The Talbot County Free Library (11 AM) highlights Kenneth Morris, Jr. (Co-founder and President of the Frederick Douglass Family Initiatives) sharing his story about Anna Murray Douglass, his great-great-great grandmother. Laura Era, local artist, teacher and owner of Troika Gallery will unveil her portrait in oils of Anna Murray Douglass. The portrait will be presented to Director Dana Newman and donated to the Talbot County Free Library. Following the unveiling, Dr. David Blight (Director of the Gilder-Lehrman Center for the Study of Slavery, Resistance and Abolition), Dr. John Stauffer (Sumner R. and Marshall S. Kates Professor of English and of African and African-American Studies, Harvard University) and Dr. Celeste-Marie Bernier (Professor of U.S. and Atlantic Studies, University of Edinburgh) will review one of each other’s published books about Frederick Douglass.
The Children’s Village (11 AM) provides great entertainment for young children including free Frederick Douglass coloring books, a map game showing where Frederick Douglass lived and traveled, story time with Shauna Beulah, Talbot County Free Library- St. Michaels Branch Librarian, Zoom background, memes and opportunities to win fun experience based prizes from a visit to the Maryland Zoo Baltimore to the National Aquarium, a ride aboard the Oxford Bellevue Ferry, membership to the Chesapeake Bay Maritime Museum, gift certificates and more.
The Frederick Douglass Honor Society invites you to virtually join them at 11:30 AM as they introduce their new video “The World Honors Frederick Douglass”. This film brings together people and places across our nation and abroad paying homage to Frederick Douglass and the footprints he has left over the past two centuries.
The 2021 Frederick Douglass Lecture features Historian and Pulitzer Prize Winner Dr. David Blight and Keidrick Roy, a PhD Candidate in American Studies at Harvard University. The virtual lecture will go live at 1 PM. Following the lecture, questions can be presented to Dr. Blight and Keidrick Roy on the Frederick Douglass Facebook page.

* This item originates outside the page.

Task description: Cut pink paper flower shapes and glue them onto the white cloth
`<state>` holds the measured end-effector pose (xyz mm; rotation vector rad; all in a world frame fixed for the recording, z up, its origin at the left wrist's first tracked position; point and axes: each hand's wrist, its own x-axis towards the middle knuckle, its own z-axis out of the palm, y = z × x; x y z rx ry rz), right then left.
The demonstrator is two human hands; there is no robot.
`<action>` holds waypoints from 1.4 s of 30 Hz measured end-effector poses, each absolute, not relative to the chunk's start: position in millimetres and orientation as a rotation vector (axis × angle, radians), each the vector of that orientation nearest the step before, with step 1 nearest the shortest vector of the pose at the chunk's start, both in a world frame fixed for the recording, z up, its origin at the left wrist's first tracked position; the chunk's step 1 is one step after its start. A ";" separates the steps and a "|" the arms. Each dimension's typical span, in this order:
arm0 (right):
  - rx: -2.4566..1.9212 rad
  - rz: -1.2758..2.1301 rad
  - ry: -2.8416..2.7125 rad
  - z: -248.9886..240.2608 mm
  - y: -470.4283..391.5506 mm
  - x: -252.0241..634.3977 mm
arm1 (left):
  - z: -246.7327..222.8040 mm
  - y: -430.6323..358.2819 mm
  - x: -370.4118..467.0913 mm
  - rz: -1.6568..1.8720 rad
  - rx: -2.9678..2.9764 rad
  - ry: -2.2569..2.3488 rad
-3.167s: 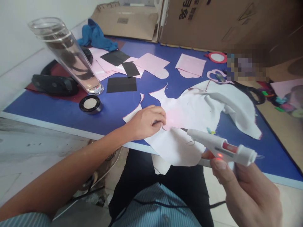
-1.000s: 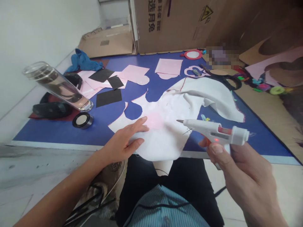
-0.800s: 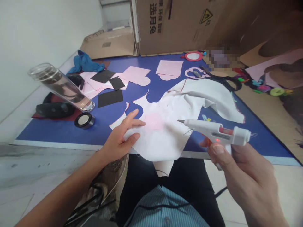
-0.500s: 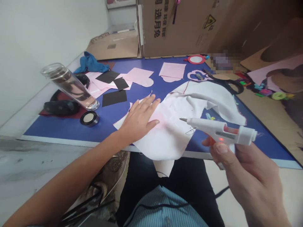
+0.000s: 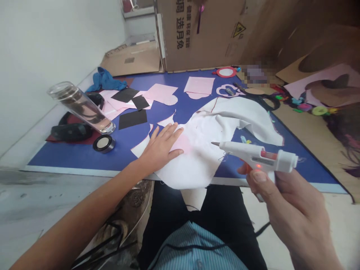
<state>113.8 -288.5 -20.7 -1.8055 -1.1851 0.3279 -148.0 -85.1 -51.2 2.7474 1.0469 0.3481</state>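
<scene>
My left hand (image 5: 163, 148) lies flat with fingers stretched out on a piece of white fabric (image 5: 191, 172). Beside its fingertips a pink patch (image 5: 184, 144) shows on the fabric, partly covered by the hand. My right hand (image 5: 287, 198) is wrapped round the handle of a white hot glue gun (image 5: 253, 152). The gun's metal nozzle points left, held above the fabric's right part, and a red light glows on its side. Part of the fabric stretches to the right in a folded strip, edged with dark red stitching.
Pink sheets (image 5: 160, 93) and black sheets (image 5: 132, 119) lie behind my left hand. At left stand a glass bottle (image 5: 84, 108), its lid (image 5: 104, 143) and headphones (image 5: 70, 131). Black scissors (image 5: 267, 99) lie back right. Large cardboard (image 5: 210, 41) closes off the rear.
The view has shifted slightly. My left hand has slid a little down on the fabric, and more of the pink patch shows. The glue gun stays in my right hand.
</scene>
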 end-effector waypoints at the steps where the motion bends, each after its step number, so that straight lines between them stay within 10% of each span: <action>1: -1.810 0.355 -1.181 -21.3 -289.5 114.3 | -50.9 -85.2 -147.8 0.351 2.729 1.060; 22: -1.857 0.469 -1.068 -21.3 -294.3 109.4 | -26.9 -79.0 -167.2 0.970 2.278 1.123; 42: -1.893 0.525 -1.034 -16.7 -287.9 97.1 | -43.1 -112.7 -184.6 0.636 2.409 0.755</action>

At sunset on the evenings of September 24 and September 25, a special illumination of Frederick Douglass images will be shown on the front of the Talbot County Court House. The presentation is provided by Patrick Rogan, a designer of exhibitions for museums. His firm, Assemble, works with institutions to share compelling stories through images and other multimedia tools.
Last year, thousands of people visited our virtual Frederick Douglass Day events. Favorable comments were received from around the globe. “With so many viewers enjoying our 2020 Virtual Frederick Douglass Day celebration, the Frederick Douglass Honor Society will make all components of this year’s event viewable on our website for the next eleven months”, said Brenda Wooden, President of the Frederick Douglass Honor Society.
All events, timeline, and virtual instructions can be viewed at www.FrederickDouglassDay.com and www.FrederickDouglassHonorSociety.com. The virtual event is made possible by the Talbot County Arts Council, Maryland Arts Council, Paul and Joanne Prager, Blue Point Hospitality, Rise Up Coffee, The Town of Easton, Bay Photographic Works, Dr. Dodson House, the Star Democrat, Dock Street Foundation, Mr. & Mrs. Herb Miller, Mr. & Mrs. Richard Tilghman, Mr. & Mrs. Tom Hill, Jennifer Stanley, Queenstown Bank, and other community donors.